Едва сойдя с корабля, он прежде всего водрузил на балконе загородного дома своего брата, герцога Роккабелла, королевский стяг, где с одной стороны был изображен герб Обеих Сицилий, с другой крест и следующая надпись, полтора тысячелетия назад запечатленная на лабаруме Константина:
«In hoc signo virtces!» [53]
Несколько дней спустя мы узнали, что он собрал около тысячи человек и с ними покинул побережье Мессинского пролива, направившись в сторону Монтелеоне.
Эти вести возвратили королеве бодрость и набросили на могилу бедного маленького принца второй покров, покров забвения.
Я уже упоминала о том, как мы проводили вечера. Так все и шло: король продолжал бранить президента Кардилло, президент Кардилло — раздражаться, герцог де С. — метать банк и сверкать своими перстнями и булавками, я — проявлять желание завладеть ими, Нельсон и сэр Уильям — покупать мне их.
Королева, не принимавшая участия в игре, сидела в уголке с юными принцессами и вышивала знамя, предназначенное для калабрийцев: она собиралась отослать его кардиналу тотчас, как только работа будет закончена.
Наши дни, особенно с тех пор как задули робкие теплые ветерки и засияли первые лучи весны, ни в чем не уступали нашим вечерам. Конец февраля и начало марта в Палермо — дивная пора. Два-три раза в неделю мы устраивали морские прогулки: завтракали на борту одного судна, обедали — на другом. Каролина редко участвовала в этих развлечениях: после разгрома неаполитанской армии, странного возвращения мужа с поля боя и поспешного бегства из Неаполя она так и оставалась мрачной и более чем когда-либо поглощенной своей ненавистью. Из этого состояния ее выводили только припадки ярости, приводившие в ужас всех, кто ее окружал, и тогда одна я могла подступиться к ней. Поэтому истинной королевой наших увеселений была я.
Действительно, во время этих прогулок, в которых участвовали придворные дамы и господа на пяти-шести десятках лодок, разукрашенных флагами, мы с Нельсоном всегда были во главе в своей лодке с дюжиной гребцов, тогда как у самого короля их было только восемь. По правде сказать, стоило нам выйти в море, как король, вместо того чтобы слушать наших музыкантов и певцов, принимался стрелять чаек и нырков.
Мы же после морской прогулки останавливались то на «Каллодене», то на «Минотавре», завтракали, потом вновь садились в нашу лодку под звуки музыкальных инструментов и пение.
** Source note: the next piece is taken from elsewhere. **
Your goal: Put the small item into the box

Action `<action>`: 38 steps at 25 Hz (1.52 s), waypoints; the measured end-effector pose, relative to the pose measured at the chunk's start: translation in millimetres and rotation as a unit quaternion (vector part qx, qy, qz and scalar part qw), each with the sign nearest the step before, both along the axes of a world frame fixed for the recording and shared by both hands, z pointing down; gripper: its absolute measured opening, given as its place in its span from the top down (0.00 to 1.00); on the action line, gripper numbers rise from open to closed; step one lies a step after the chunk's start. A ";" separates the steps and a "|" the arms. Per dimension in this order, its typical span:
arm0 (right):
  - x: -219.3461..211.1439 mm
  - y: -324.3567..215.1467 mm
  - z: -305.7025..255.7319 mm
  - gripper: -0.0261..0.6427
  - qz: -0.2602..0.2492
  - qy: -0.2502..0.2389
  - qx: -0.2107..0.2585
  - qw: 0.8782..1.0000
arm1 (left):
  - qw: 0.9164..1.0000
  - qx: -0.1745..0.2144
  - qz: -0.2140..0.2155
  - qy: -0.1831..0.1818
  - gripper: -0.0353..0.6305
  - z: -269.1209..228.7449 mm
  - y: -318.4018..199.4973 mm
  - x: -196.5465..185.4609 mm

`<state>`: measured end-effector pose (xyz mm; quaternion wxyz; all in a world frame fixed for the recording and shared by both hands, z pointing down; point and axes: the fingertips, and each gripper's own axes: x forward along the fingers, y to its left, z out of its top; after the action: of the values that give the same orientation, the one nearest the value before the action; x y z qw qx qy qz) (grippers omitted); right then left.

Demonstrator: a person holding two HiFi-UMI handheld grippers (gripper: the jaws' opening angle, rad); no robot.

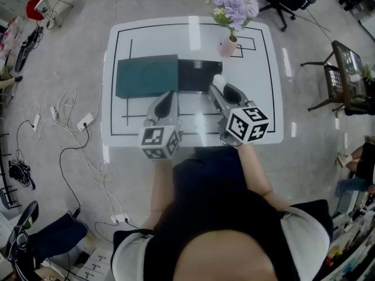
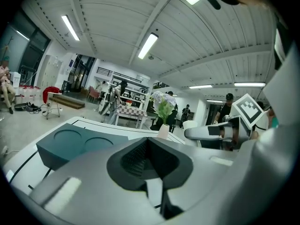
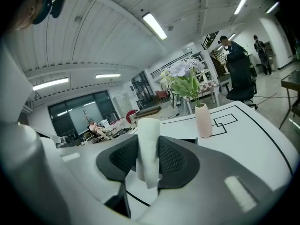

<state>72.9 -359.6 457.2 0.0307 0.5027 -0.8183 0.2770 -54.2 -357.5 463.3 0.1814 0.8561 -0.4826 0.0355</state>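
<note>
A small white roll-shaped item [image 3: 148,150] stands upright between the jaws of my right gripper [image 3: 149,165], which is shut on it. In the head view the white item [image 1: 218,81] pokes out of the right gripper [image 1: 220,89], just in front of the dark open box [image 1: 200,75]. A dark teal lid [image 1: 146,76] lies flat to the left of the box, touching it. My left gripper [image 1: 167,100] hovers over the table near the lid's front edge, jaws together and holding nothing. From the left gripper view, the teal lid [image 2: 77,145] lies ahead left of the left gripper [image 2: 149,150].
A pink vase [image 1: 228,47] with purple flowers stands just behind and to the right of the box; the vase [image 3: 203,120] shows ahead right in the right gripper view. The white table [image 1: 258,98] has black lines. Cables and a power strip [image 1: 85,122] lie on the floor to the left.
</note>
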 end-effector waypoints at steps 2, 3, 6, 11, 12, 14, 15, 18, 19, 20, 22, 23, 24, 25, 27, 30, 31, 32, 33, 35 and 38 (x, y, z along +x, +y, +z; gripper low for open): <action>0.6 -5.4 2.7 0.77 -0.003 0.006 -0.003 1.000 | 1.000 -0.002 -0.005 0.000 0.93 1.7 -4.4 -1.6; 1.4 -8.3 4.3 0.77 -0.005 0.009 -0.004 1.000 | 1.000 -0.003 -0.007 0.000 0.93 2.6 -6.6 -2.3; 4.3 -15.2 8.1 0.77 -0.008 0.014 -0.010 1.000 | 1.000 -0.006 -0.014 -0.002 0.93 5.0 -11.5 -5.4; 7.6 -28.2 11.7 0.77 -0.016 0.027 -0.010 0.999 | 1.000 -0.009 -0.024 -0.004 0.93 9.6 -19.2 -7.6; 7.4 -30.8 12.2 0.77 -0.019 0.029 -0.010 0.999 | 1.000 -0.010 -0.025 -0.005 0.93 10.1 -20.4 -7.7; 7.1 -35.6 13.3 0.77 -0.026 0.040 -0.010 0.999 | 1.000 -0.010 -0.027 -0.006 0.93 10.4 -22.4 -7.5; 6.6 -37.8 14.2 0.77 -0.031 0.047 -0.010 0.998 | 1.000 -0.010 -0.029 -0.006 0.93 10.4 -23.2 -7.5; 2.5 -44.7 18.1 0.77 -0.050 0.049 -0.016 0.997 | 0.999 -0.012 -0.032 -0.009 0.93 10.8 -25.3 -8.6; 0.8 -47.0 19.0 0.77 -0.056 0.045 -0.019 0.997 | 0.999 -0.012 -0.033 -0.010 0.93 11.3 -25.9 -9.3; -0.8 -49.5 19.8 0.77 -0.062 0.042 -0.021 0.997 | 0.999 -0.013 -0.034 -0.010 0.93 11.9 -26.4 -10.2; -3.4 -54.0 21.5 0.77 -0.071 0.045 -0.025 0.996 | 0.999 -0.016 -0.038 -0.011 0.93 13.6 -27.2 -12.3; -4.6 -56.1 22.6 0.77 -0.075 0.048 -0.026 0.996 | 0.999 -0.018 -0.040 -0.011 0.93 14.4 -27.7 -13.2; -5.8 -58.2 23.7 0.77 -0.080 0.052 -0.027 0.995 | 0.999 -0.019 -0.041 -0.011 0.93 14.9 -28.5 -13.8; -7.0 -60.4 24.9 0.77 -0.084 0.055 -0.029 0.995 | 0.999 -0.019 -0.042 -0.011 0.93 15.2 -29.6 -14.1; -9.2 -64.9 28.4 0.77 -0.095 0.063 -0.032 0.993 | 0.999 -0.020 -0.044 -0.011 0.93 15.4 -31.8 -14.0; -13.8 -71.0 37.5 0.77 -0.115 0.076 -0.042 0.990 | 0.999 -0.021 -0.045 -0.010 0.93 15.7 -33.9 -13.2; -15.7 -72.6 40.7 0.77 -0.122 0.080 -0.046 0.988 | 0.999 -0.021 -0.044 -0.010 0.93 15.7 -34.4 -12.6; -17.6 -74.2 43.7 0.77 -0.129 0.083 -0.049 0.987 | 0.999 -0.021 -0.044 -0.010 0.93 15.9 -34.9 -11.8; -19.1 -76.0 46.4 0.77 -0.135 0.087 -0.052 0.986 | 0.999 -0.021 -0.043 -0.011 0.93 16.3 -35.3 -11.3; -21.3 -79.9 51.3 0.77 -0.143 0.094 -0.056 0.984 | 0.999 -0.022 -0.043 -0.010 0.93 17.4 -36.3 -11.1; -23.0 -84.9 58.6 0.77 -0.152 0.105 -0.061 0.981 | 0.999 -0.024 -0.043 -0.010 0.93 19.5 -37.8 -11.9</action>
<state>49.8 -444.5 515.7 0.1889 0.3963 -0.8589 0.2639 -66.1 -395.3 482.8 0.1986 0.8295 -0.5198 0.0482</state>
Порой, смежив веки, я мысленно переносилась во времена античности: мне нравилось думать, что я не впервые явилась в этот мир, что моя душа уже жила в нем когда-то и я была тогда Клеопатрой, а Нельсон — Антонием. Тогда я припоминала какие-нибудь прекрасные строки из драмы Шекспира и произносила их вслух, отдавая на волю ласкового ветерка, пролетавшего над нами, играя верхушками пальм и принося аромат апельсиновых деревьев Багерии. Потом, когда последние лучи закатного солнца окрашивали в розовый цвет вершину горы Пеллегрино, мы поворачивали к «Авангарду», освещенному á giorno. На палубе нас ждал накрытый стол, такой длинный, что занимал ее всю; пушек не было видно за буфетами, сплошь заставленными серебряной посудой, букетами цветов и подносами со всевозможными сладостями; все усаживались за стол — я напротив короля, как если бы была королевой, между Нельсоном и капитаном Трубриджем или командором Томас-Льюи. Трапеза длилась до глубокой ночи, и всякий раз, когда кто-либо из нас провозглашал тост, пушки нижней палубы палили, а орудия форта приветственно отзывались им.